• WHAT THE TASK REQUIRES
Only one portion of the data is to be written out: from the line bearing "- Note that" through the line bearing "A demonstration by". Write it exactly as it appears.

### DATA SHOWN

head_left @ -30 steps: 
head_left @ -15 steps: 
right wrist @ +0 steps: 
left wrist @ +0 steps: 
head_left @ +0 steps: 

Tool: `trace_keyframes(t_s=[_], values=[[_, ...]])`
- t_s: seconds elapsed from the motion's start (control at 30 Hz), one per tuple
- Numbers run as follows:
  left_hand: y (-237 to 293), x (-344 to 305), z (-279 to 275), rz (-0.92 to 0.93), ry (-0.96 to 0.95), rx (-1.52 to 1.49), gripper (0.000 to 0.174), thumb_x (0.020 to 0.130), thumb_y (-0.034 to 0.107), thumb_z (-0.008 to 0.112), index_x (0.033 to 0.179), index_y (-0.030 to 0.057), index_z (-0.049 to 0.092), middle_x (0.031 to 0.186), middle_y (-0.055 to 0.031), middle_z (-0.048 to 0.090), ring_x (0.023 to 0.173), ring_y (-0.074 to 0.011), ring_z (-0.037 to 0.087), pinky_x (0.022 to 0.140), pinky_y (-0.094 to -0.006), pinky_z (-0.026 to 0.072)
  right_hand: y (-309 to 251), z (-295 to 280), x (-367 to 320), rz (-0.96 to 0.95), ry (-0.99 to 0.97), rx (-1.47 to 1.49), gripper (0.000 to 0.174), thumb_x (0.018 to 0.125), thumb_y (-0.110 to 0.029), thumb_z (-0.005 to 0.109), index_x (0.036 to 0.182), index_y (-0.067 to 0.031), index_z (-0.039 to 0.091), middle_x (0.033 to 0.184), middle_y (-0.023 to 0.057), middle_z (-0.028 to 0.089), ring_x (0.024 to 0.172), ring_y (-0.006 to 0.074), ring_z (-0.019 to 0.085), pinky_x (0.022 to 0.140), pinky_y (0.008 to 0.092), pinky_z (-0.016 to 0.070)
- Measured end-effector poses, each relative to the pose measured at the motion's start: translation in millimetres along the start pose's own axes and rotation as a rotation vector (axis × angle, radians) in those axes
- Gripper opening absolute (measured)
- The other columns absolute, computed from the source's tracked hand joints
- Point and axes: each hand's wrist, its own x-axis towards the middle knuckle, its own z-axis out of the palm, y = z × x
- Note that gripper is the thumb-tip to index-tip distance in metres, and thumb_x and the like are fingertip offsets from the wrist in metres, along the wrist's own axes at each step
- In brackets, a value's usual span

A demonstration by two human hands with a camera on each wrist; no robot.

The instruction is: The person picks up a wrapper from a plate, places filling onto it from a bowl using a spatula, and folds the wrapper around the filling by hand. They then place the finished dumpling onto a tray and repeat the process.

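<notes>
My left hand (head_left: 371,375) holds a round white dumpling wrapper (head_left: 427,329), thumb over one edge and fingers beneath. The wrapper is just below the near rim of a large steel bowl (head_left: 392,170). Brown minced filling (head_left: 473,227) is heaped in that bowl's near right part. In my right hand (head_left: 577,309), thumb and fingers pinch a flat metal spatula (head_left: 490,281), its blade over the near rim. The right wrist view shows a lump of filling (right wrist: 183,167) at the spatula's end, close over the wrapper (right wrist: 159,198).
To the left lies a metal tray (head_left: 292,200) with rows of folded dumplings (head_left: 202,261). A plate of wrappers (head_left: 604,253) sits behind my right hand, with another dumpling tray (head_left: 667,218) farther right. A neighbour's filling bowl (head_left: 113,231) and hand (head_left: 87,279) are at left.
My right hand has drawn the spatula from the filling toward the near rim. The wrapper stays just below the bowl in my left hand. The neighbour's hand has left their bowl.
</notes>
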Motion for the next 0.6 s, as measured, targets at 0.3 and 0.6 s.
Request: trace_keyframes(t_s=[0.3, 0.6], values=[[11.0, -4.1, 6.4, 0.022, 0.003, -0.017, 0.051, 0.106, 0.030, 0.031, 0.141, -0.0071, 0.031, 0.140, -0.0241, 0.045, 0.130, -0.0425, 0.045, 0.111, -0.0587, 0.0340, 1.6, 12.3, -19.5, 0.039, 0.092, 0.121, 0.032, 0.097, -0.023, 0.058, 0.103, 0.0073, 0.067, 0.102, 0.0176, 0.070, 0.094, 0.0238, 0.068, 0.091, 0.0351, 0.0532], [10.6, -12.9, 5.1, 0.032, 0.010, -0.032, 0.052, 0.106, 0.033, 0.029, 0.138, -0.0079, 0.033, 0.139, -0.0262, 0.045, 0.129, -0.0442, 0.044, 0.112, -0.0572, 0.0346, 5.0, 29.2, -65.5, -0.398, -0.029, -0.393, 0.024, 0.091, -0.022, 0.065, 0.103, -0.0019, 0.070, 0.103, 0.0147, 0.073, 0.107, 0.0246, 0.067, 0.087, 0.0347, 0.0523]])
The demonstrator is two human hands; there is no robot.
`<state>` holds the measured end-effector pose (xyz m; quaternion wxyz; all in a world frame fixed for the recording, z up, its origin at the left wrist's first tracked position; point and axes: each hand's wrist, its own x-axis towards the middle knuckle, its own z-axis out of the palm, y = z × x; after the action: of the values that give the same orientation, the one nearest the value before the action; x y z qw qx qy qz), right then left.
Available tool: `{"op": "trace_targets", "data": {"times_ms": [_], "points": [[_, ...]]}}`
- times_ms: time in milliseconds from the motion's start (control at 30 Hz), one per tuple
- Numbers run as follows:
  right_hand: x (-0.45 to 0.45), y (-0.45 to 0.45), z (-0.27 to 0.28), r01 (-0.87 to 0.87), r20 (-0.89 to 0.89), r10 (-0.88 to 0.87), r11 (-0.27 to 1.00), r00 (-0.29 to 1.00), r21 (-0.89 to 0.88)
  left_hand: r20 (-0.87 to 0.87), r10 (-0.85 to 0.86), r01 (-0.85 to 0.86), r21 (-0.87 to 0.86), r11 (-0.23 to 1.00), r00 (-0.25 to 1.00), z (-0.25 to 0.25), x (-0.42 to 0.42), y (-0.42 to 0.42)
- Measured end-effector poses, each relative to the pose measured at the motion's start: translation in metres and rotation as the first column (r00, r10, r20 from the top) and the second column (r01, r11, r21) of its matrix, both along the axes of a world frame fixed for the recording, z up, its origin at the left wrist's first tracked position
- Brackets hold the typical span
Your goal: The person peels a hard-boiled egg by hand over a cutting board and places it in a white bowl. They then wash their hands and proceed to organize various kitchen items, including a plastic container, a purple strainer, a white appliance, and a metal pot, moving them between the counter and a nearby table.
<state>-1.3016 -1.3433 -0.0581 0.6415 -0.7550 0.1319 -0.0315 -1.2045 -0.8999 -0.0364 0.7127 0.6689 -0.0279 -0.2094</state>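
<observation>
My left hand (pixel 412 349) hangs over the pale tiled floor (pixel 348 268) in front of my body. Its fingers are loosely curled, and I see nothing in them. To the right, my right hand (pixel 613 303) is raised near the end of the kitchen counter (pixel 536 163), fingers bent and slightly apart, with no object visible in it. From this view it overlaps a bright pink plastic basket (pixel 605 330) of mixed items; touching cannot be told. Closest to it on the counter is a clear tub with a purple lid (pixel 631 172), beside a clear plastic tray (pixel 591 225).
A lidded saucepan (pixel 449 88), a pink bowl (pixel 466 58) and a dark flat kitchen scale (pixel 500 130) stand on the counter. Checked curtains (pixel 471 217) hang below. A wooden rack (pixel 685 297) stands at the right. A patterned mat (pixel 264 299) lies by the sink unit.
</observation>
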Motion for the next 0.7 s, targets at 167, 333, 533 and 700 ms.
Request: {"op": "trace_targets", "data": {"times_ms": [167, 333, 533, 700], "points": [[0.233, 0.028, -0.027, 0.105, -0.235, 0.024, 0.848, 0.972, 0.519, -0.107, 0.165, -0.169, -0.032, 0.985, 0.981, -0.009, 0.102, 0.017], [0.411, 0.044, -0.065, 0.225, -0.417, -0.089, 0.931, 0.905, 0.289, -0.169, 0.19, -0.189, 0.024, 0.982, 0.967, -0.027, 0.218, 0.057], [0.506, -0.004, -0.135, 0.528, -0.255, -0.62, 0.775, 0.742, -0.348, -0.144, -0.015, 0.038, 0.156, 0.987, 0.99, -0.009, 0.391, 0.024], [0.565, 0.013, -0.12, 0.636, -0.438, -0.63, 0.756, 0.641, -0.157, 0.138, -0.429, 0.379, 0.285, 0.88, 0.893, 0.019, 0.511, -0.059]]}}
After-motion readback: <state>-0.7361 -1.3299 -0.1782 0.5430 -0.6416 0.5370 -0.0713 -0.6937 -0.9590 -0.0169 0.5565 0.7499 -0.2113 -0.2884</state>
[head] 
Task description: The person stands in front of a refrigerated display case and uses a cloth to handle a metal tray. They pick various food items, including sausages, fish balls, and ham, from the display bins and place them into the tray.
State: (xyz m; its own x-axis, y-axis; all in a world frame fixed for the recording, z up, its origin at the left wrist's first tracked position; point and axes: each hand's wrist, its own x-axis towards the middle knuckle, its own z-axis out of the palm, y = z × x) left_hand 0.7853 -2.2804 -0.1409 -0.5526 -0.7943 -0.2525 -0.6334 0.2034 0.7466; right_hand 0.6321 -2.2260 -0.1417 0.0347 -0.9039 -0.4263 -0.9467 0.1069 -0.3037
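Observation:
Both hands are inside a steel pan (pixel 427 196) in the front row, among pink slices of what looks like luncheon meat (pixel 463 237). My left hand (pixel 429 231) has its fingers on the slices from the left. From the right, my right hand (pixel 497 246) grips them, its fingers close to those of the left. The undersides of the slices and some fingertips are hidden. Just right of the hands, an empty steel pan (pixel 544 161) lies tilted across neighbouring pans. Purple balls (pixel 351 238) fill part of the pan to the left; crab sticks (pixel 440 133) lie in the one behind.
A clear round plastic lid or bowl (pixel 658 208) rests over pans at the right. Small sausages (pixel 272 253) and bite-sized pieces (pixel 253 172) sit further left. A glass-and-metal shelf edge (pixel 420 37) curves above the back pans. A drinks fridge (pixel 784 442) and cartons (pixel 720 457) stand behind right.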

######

• SOLUTION
- Note that gripper is the thumb-tip to index-tip distance in metres, and thumb_x and the like are fingertip offsets from the wrist in metres, along the wrist's own axes at each step
- In brackets, a value's usual span

A demonstration by two human hands with a camera on each wrist; no robot.

This answer has been given in full.